To be clear, this is not a self-loathing piece meant to induce tears and sympathies for poor Africa. Volumes have ventured into that territory and it will not be helpful to readers to delve into challenges facing Africa. In any case, no society is without its ills, malcontents that it would rather not reveal to the world. Just look at the run-up to November 08 and how America wishes this fiasco was over already. It is a reflective opinion of how we arrived at this place and why almost 60 years after independence celebrations reverberated across Accra, and indeed Africa, we still have major regional economies dependent on copper, minerals of the earth – on the eve of the Fourth Industrial Revolution?
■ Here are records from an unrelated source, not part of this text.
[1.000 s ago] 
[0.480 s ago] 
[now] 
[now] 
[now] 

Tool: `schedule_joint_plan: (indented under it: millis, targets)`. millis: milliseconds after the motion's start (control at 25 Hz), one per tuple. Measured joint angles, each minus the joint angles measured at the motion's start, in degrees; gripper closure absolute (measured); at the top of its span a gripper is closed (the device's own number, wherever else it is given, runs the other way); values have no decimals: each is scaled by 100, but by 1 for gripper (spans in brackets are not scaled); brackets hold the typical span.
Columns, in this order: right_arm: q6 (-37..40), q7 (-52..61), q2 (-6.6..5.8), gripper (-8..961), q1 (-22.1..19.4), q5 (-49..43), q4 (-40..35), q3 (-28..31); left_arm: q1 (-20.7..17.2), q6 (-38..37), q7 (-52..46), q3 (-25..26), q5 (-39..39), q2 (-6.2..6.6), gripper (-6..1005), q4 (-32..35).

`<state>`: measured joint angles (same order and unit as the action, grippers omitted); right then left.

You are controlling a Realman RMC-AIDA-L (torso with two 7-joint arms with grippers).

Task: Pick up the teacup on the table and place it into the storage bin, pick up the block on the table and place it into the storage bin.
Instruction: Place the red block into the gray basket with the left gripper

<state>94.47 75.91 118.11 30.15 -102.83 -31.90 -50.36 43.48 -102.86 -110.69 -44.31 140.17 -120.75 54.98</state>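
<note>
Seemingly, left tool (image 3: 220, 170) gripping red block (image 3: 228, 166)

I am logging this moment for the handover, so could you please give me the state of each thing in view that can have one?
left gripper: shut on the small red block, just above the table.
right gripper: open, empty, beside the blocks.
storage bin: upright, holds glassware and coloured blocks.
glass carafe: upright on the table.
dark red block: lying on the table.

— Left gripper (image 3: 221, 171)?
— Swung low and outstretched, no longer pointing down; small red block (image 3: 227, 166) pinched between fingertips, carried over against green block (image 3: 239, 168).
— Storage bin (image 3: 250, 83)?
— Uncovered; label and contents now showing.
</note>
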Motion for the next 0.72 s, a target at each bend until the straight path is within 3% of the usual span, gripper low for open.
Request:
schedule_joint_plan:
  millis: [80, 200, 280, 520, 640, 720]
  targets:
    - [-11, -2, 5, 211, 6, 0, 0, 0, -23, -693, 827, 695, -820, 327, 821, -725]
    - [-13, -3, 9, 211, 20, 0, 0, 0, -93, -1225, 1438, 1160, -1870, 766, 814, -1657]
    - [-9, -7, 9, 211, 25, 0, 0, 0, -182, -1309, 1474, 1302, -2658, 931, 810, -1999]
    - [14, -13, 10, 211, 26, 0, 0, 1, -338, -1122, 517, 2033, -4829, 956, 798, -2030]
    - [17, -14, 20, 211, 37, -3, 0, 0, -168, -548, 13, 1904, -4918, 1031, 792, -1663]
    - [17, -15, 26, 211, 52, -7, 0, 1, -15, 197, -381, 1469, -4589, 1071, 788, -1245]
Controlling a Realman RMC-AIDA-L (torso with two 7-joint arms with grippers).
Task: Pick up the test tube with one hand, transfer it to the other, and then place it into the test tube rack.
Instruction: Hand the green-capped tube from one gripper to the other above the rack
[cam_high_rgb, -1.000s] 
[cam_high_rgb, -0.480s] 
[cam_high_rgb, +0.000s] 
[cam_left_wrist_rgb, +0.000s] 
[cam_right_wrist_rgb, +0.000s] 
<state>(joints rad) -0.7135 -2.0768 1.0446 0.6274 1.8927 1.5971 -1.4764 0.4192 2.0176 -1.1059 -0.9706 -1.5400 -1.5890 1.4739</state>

Short-termism (and not third-termism) in my opinion is the real reason our leaders have let millions down. Short-termism – the tendency to focus one’s attention on immediate gains at the expense of long-term success – is why our leadership has continually negotiated bad deals in global markets and international fora, why Jacob Zuma is working overtime to destroy every institution of the South African state, why Joseph Kabila will not relinquish power even when its abundantly clear his time is up and not many in Lubumbashi will miss him. Short-termism is bad in business, bad in politics, catastrophic in leadership when millions depend on your calls as a leader. You lose a slice of cake tomorrow, for crumbs today.


Young African Leaders Initiative

2001-2008 saw the bulk of African states experiencing massive economic growth rates due to the commodities boom. It was a good time for the political elites as deals were cut left, right and center. Not only was the period a good omen on the economic front, it was also a period of relative peace and calm on the continent. While efforts were made to save and build infrastructure here and there, they pale in comparison to the massive revenue flows that poured in from all corners of the globe. That the majority of our economies remain anchored on ore and metals is a serious indictment on the continent’s leadership.

As debate shifts to the so-called Fourth Industrial Revolution where artificial intelligence, 3-D printing, robotics etc. will inevitably shift the global economy from labor-intensive manufacturing to these forms requiring less and less of Africa’s richest asset – human capital – is it not time for us to look beyond the horizon and see what can be done today to enjoy a bigger slice tomorrow? As debate shifts to the possibility of a three-day-working-week in the not too distant future is it not time our leadership focused on what can be done today to avert a worse tomorrow? Studies have shown that Africa’s population growth will be one of the most dramatic demographic shifts in the continent’s history and its population will more than double to 2.4 billion within a few decades. Nigeria, about the size of Texas, will be host to a half-a-billion people by the end of the next two decades at current rates.

Which is why the situation in South Africa presents us with a fantastic opportunity as citizens of the continent to say enough is enough. It’s an opportunity for students across the continent to rally behind their South African counterparts. It’s an opportunity to bring pressure to bear upon the African Union. It’s an opportunity for us to find common cause in the belief that Africa deserves better leadership than we have at the moment, and that we demand clean, transparent and accountable government that has the best interests of citizens at heart. The Carlos Lopes, Donald Kaberukas, Strive Masiyiwas, the Sipho Pityanas are speaking up but they will need active citizenry support across all sectors. It cannot be business-as-usual for Africa. We cannot afford it.